* Work required
Go through the listing below and say how many lines include "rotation". Give the number by itself.

──────────────────────────────

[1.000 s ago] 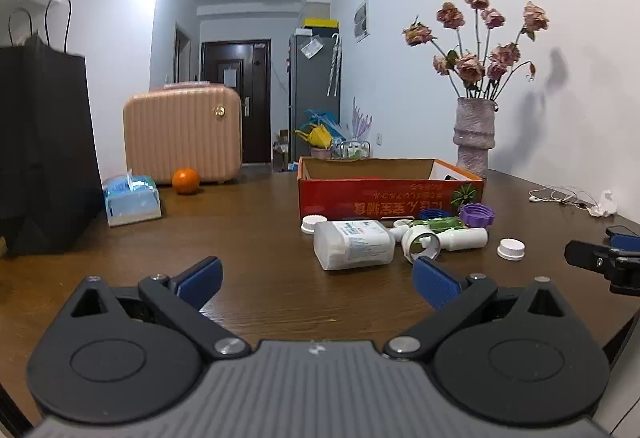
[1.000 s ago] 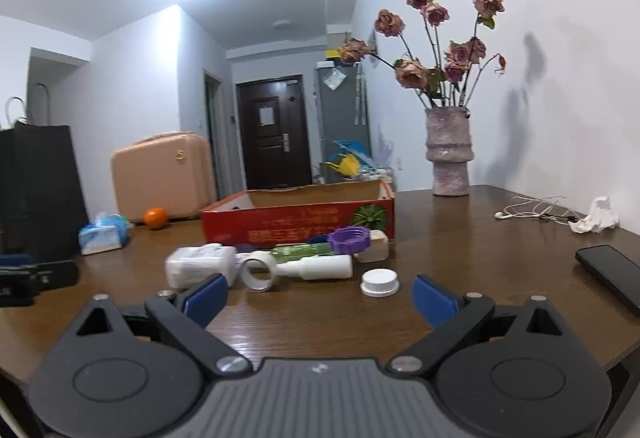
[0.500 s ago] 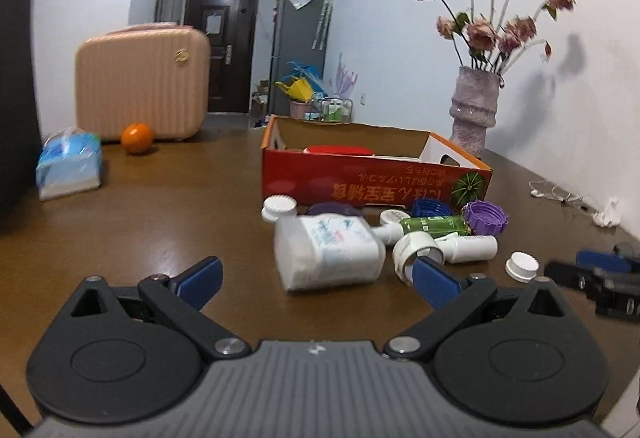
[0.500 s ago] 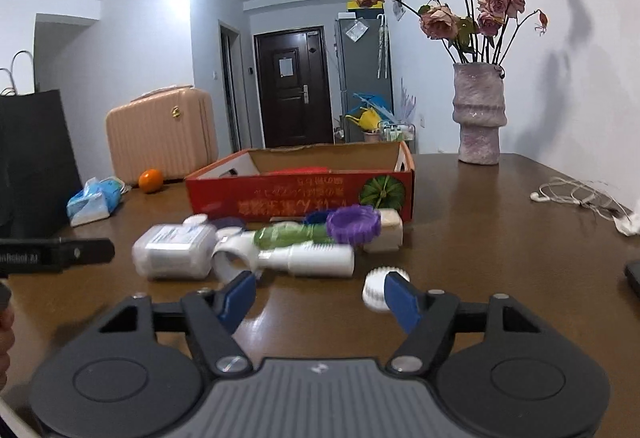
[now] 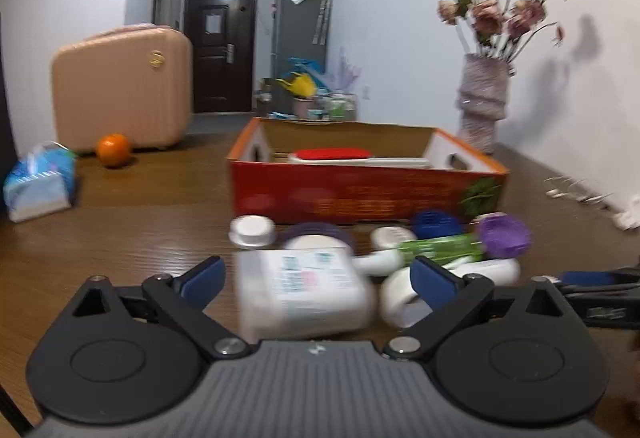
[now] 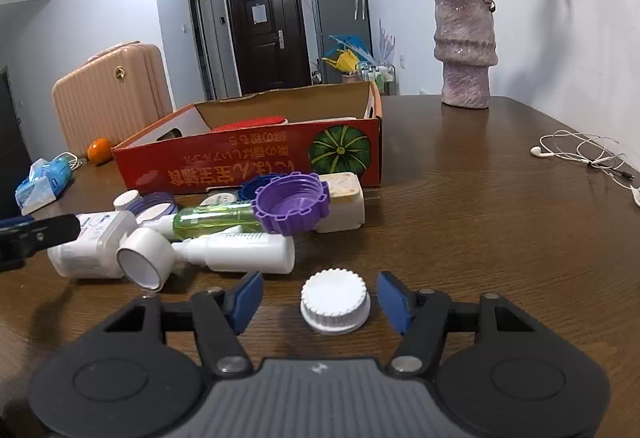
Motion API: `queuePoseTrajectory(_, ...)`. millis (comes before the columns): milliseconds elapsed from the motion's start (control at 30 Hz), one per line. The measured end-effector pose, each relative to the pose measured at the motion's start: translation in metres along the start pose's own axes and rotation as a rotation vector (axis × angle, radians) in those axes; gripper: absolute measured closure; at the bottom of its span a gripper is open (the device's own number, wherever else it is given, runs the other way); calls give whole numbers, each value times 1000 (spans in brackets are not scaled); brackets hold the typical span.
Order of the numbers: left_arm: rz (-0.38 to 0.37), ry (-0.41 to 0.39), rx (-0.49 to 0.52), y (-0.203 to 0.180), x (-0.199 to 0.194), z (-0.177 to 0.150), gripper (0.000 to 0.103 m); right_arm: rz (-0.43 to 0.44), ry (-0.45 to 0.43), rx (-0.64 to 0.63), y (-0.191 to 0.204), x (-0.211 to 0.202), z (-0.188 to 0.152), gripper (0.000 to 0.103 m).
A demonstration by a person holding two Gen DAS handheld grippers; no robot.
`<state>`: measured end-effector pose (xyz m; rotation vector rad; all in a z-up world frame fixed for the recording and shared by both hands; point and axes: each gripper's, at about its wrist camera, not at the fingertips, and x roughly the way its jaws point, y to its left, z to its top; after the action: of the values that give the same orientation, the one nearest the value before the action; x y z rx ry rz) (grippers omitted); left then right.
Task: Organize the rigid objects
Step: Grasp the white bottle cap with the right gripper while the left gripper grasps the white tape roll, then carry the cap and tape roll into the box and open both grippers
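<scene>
A pile of bottles and caps lies on the wooden table in front of a red cardboard box (image 5: 360, 194) (image 6: 248, 162). My left gripper (image 5: 318, 282) is open, its fingers either side of a lying white square bottle (image 5: 300, 290) (image 6: 92, 246). My right gripper (image 6: 320, 298) is open around a white ribbed cap (image 6: 335, 300) on the table. Behind it lie a white dropper bottle (image 6: 244, 252), a green bottle (image 6: 216, 218), a purple cap (image 6: 292, 204) and a cream box (image 6: 346, 200). The box holds a red-topped item (image 5: 332, 154).
A vase of dried roses (image 6: 466, 50) stands at the back right. White earphones (image 6: 580, 154) lie on the right. A pink suitcase (image 5: 120, 86), an orange (image 5: 114, 155) and a tissue pack (image 5: 38, 182) sit at the left.
Both grippers have moved forward to the pile. The left now straddles the white square bottle. The right has narrowed and now straddles the white ribbed cap.
</scene>
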<state>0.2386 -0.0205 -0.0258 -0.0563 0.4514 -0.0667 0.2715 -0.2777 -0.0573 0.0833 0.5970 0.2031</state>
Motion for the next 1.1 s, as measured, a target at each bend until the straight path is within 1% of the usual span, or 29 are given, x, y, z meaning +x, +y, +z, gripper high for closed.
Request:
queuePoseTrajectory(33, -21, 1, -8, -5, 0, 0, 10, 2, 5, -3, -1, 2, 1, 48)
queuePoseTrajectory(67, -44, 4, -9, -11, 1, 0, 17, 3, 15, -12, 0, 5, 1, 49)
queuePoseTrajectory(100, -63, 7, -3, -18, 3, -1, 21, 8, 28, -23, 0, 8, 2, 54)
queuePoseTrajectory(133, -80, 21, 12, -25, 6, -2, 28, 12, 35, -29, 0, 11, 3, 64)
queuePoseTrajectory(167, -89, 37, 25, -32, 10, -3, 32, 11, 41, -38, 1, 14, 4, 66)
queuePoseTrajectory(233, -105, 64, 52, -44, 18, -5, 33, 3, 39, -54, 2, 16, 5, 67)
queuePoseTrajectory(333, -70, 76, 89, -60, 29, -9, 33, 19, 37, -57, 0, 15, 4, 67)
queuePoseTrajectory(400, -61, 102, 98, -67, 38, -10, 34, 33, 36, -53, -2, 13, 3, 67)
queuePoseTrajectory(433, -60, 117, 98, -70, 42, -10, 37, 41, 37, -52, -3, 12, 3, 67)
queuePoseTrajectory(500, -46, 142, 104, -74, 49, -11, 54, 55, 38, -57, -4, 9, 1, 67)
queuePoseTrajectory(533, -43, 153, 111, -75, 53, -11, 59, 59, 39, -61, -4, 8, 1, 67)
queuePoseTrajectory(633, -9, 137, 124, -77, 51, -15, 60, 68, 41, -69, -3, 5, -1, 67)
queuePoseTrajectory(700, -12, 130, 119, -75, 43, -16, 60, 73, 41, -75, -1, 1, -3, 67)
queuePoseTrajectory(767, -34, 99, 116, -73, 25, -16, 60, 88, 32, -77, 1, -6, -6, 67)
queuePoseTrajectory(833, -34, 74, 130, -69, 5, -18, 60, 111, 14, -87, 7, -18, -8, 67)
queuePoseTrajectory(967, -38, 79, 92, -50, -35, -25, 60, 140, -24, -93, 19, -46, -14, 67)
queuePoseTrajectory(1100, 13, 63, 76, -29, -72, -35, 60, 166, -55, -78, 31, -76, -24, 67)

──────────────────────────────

* Response to this exercise
2